Social media encompasses numerous genres, each with their own conversational styles, which affect what sort of rhetoric and arguments may be made. One key feature is the extent to which a medium is used for broadcasts (e.g. monologues) versus conversations (e.g. dialogues), and in each genre, a prototypical message or messages could be described, but these vary across genres due to social conventions and technical constraints. De Moor and Efimova compared rhetorical and argumentative aspects of listservs and blogs, identifying features such as the likelihood that messages receive responses, and whether spaces are owned communities or by a single individual, and the timeline for replies [5]. Important message characteristics include the typical and allowable message length (e.g. space limitations on microblogs) and whether messages may be continually refined by a group (such as in StackOverflow).
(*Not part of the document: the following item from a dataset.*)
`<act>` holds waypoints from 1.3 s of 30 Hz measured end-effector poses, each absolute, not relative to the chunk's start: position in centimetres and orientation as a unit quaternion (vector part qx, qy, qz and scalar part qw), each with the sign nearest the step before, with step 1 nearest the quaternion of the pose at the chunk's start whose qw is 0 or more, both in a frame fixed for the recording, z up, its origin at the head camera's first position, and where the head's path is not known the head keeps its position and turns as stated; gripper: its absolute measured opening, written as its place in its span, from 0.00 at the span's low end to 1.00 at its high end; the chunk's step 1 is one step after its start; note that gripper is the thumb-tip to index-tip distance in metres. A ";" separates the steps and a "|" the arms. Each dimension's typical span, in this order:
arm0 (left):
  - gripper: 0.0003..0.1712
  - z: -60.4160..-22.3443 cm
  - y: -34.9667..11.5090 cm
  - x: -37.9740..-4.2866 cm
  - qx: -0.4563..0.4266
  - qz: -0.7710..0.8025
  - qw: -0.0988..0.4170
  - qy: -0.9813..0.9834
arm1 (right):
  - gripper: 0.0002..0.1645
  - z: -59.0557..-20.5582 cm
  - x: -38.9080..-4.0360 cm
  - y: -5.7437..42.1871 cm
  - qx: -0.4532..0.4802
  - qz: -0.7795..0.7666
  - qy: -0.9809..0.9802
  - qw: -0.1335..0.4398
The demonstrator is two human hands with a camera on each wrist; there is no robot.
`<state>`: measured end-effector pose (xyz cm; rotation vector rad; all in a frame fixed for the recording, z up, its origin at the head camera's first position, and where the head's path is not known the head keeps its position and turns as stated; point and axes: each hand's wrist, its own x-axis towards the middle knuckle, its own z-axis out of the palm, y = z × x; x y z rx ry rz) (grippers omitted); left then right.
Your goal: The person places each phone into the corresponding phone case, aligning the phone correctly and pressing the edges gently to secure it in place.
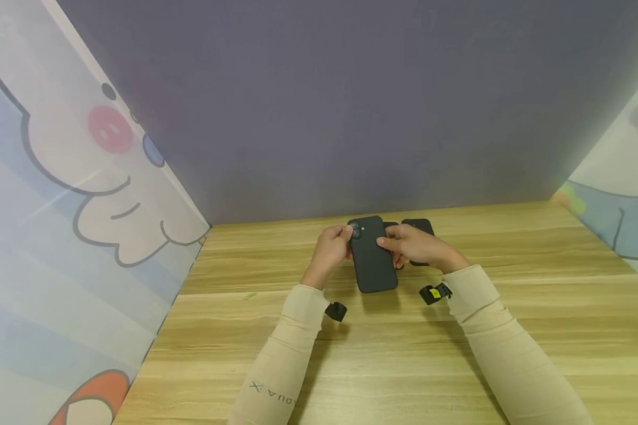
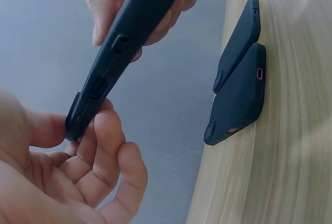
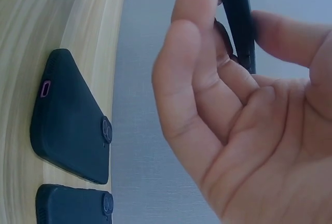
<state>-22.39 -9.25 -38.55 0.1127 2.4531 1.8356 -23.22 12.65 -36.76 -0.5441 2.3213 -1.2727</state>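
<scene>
A phone in a black case (image 1: pixel 373 260) is held above the table between both hands, its back and camera lenses facing the head camera. My left hand (image 1: pixel 331 248) pinches it at the upper left corner by the lenses, thumb on one face and fingers on the other. On the opposite long edge, my right hand (image 1: pixel 412 245) grips it with the thumb on the back and fingers behind. The left wrist view shows the edge of this phone (image 2: pixel 122 53) with its port and side openings. What is on its front face is hidden.
Two more phones in black cases lie on the wooden table (image 1: pixel 234 342) near the grey back wall (image 1: pixel 324 118), one phone (image 2: pixel 238 94) beside the other phone (image 2: pixel 241 37). Cartoon-printed panels (image 1: pixel 85 206) stand at the sides. Both wrists carry small black cameras.
</scene>
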 end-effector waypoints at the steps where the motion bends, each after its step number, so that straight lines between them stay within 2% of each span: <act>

Metadata associated with a post (such as poster, timestamp, and subject line for listservs) and additional structure (such as pingbacks and links for blogs) can also be used for argumentation. For example, a user’s most recent post is generally taken to identify their current view, while relationships between messages can indicate a shared topic, and may be associated with agreement or disagreement.
Users are different, and properties of users are factors that contribute not only to substance of the user’s comment, but as well to how they react to the comments of others. These include demographic information such as the user’s age, gender, location, education, and so on. In a specific domain, additional user expectations or constraints could also be added.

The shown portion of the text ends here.